# I HAVE removed the CDV!



## Nick325xiT 5spd (Dec 24, 2001)

I'll take a picture of the damned thing after I find my camera. 

The first thing I noticed is that the clutch response is MUCH more linear. I also noticed that response to the pedal is a great deal more immediate. In the past, if I made a slight error (clutched out a little too fast, for example), by the time any correction occurred, it would be too late. Now, I seem to be able to catch these errors midway through and correct them.

Overall, the clutch is a LOT smoother and seems marginally more grabby in really fast shifts. I have a much easier time feeling it as I no longer have that damned valve acting as a second foot on the pedal.

All in all, 
:thumb: :thumb: :thumb:


----------



## Nick325xiT 5spd (Dec 24, 2001)

Quickie instructions for removal:









OK, the CDV is in the MIDDLE there.
To remove it, you need to spin the nut on the far left clockwise. After the CDV pops out, unscrew it from the hydraulic line, and screw it onto the copper pipe. This is a REAL PITA. You need to should hard on the left nut, forcing the mechanism into the clutch valve assembly, before begining to screw it in. Otherwise, you'll just be leaking brake fluid all over the place without accomplishing anything.

I'll drill out the CDV and re-insert it at some point in the future.


----------



## JPinTO (Dec 20, 2001)

Which E46's have the CDV and which ones don't?? I thought none of them did. :dunno:


----------



## Nick325xiT 5spd (Dec 24, 2001)

So far as I can tell, y2k E46es had them, along with all xi models. There may be a few more in there. I assume that the xis have them because they have a 5 series drivetrain.


----------



## JPinTO (Dec 20, 2001)

So mine should have one?? Mine was a first build 2000 (July 99).

Edit-- Funny how some posts say the 2000 323 should have it, but others say that they've looked buy can't find it.
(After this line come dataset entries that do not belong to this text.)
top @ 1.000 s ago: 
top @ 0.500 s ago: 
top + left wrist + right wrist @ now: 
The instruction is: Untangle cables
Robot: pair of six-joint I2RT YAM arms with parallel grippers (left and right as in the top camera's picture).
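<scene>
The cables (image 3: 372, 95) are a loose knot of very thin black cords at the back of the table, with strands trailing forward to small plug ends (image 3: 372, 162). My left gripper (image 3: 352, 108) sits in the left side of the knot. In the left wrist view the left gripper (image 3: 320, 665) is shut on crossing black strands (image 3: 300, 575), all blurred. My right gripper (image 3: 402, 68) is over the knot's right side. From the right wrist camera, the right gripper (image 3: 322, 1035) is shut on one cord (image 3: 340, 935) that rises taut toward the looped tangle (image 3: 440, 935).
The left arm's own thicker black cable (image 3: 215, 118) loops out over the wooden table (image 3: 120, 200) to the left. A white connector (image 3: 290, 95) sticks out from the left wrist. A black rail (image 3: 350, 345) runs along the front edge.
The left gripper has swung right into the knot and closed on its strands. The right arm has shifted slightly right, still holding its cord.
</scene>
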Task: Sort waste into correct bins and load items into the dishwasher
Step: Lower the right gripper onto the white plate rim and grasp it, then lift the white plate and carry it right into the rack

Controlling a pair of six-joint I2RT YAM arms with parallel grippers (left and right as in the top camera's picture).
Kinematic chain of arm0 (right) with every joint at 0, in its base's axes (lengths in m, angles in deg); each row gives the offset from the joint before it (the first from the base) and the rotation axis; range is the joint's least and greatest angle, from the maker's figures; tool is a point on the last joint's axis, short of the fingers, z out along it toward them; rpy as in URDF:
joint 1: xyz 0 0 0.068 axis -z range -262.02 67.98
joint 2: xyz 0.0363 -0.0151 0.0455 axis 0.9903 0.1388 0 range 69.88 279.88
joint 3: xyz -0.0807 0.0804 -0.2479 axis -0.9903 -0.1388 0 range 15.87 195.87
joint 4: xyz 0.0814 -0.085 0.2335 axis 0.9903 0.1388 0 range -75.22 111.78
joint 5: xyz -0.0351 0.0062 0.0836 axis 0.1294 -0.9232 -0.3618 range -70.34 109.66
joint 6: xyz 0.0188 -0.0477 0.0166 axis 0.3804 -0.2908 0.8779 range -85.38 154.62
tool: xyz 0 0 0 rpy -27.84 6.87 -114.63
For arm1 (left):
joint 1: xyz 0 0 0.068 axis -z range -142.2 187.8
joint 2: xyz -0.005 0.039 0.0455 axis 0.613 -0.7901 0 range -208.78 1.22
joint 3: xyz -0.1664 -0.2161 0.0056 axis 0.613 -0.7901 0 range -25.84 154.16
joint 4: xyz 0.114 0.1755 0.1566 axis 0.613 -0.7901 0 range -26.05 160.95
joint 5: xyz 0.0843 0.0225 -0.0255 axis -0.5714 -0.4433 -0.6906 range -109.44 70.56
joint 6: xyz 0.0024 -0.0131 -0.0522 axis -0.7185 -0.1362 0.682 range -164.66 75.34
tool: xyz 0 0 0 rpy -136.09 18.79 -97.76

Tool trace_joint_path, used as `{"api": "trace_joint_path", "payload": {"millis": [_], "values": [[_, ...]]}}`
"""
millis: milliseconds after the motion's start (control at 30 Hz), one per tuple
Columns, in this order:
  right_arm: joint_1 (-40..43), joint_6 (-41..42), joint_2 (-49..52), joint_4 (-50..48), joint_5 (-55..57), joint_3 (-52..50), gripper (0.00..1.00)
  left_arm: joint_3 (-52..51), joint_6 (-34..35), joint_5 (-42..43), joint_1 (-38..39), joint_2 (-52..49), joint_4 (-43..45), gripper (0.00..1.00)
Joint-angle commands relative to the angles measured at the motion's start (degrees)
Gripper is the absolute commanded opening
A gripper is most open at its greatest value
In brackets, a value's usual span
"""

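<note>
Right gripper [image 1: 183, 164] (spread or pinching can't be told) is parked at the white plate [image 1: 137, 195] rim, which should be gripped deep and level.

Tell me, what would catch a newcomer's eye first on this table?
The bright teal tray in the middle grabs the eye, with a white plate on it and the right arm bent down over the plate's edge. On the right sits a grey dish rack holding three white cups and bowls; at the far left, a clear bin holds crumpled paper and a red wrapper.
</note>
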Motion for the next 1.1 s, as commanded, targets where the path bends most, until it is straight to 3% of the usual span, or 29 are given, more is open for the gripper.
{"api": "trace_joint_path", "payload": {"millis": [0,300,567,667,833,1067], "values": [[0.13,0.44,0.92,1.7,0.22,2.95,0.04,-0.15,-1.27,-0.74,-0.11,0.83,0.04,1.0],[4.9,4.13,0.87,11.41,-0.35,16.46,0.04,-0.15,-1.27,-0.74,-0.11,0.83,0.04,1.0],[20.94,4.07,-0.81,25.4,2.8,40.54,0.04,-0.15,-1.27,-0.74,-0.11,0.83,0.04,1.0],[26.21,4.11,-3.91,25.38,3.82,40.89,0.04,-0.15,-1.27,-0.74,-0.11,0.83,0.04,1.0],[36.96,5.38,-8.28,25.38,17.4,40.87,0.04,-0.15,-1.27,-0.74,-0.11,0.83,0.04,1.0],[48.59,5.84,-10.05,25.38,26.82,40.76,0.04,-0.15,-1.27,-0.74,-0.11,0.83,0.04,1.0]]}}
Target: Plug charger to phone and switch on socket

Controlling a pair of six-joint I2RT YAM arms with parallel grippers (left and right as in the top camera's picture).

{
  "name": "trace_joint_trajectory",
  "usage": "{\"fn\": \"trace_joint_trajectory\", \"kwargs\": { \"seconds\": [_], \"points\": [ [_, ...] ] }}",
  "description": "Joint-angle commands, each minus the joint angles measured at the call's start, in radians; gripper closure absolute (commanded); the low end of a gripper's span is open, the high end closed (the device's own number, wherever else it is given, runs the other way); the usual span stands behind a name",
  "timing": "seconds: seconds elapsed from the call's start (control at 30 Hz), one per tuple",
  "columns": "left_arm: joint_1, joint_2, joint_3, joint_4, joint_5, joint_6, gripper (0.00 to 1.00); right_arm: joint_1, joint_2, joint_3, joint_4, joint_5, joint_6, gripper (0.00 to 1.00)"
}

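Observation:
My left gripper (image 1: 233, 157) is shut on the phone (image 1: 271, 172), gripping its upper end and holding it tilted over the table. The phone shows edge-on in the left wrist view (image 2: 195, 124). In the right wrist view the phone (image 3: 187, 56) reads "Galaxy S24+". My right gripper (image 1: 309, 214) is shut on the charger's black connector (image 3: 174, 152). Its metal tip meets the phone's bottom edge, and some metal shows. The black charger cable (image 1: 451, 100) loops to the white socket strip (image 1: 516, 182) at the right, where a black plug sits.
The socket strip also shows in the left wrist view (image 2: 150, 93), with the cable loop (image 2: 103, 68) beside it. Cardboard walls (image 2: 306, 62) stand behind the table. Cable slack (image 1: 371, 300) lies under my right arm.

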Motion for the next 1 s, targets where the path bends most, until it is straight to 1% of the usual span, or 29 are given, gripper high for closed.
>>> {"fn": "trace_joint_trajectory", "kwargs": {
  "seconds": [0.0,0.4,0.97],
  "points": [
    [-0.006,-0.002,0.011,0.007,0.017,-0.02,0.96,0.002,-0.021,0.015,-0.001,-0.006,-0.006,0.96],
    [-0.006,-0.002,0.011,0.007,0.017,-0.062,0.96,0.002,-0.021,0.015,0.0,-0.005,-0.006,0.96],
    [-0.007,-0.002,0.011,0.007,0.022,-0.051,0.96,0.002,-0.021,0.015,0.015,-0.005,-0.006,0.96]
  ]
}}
Where do you look for it? Under the car? Bentley makes no reference to a CDV.


----------



## DougDogs (Dec 26, 2001)

*Thanks for the info Nick*

I know what I am going to be doing tomorrow:thumb:

And also, thanks for the idea of drilling the CDV out. No one can say it was removed later:thumb: :thumb:


----------



## Nick325xiT 5spd (Dec 24, 2001)

Just remember to have extra brake fluid handy. Having someone to pour it into the resevoir MAY be helpful. (I found it wasn't necessary, and I lost a LOT of brake fluid.)


----------



## Nick325xiT 5spd (Dec 24, 2001)

JPinTO said:


> *So mine should have one?? Mine was a first build 2000 (July 99).
> 
> Edit-- Funny how some posts say the 2000 323 should have it, but others say that they've looked buy can't find it.
> 
> Where do you look for it? Under the car? Bentley makes no reference to a CDV. *


Put your car up on ramps, or something and then pull off the pan under the transmission. On the right side of the transmission, you will see a, umm, whirl of copper tubing. The CDV should be attached to the end of this IF you have it.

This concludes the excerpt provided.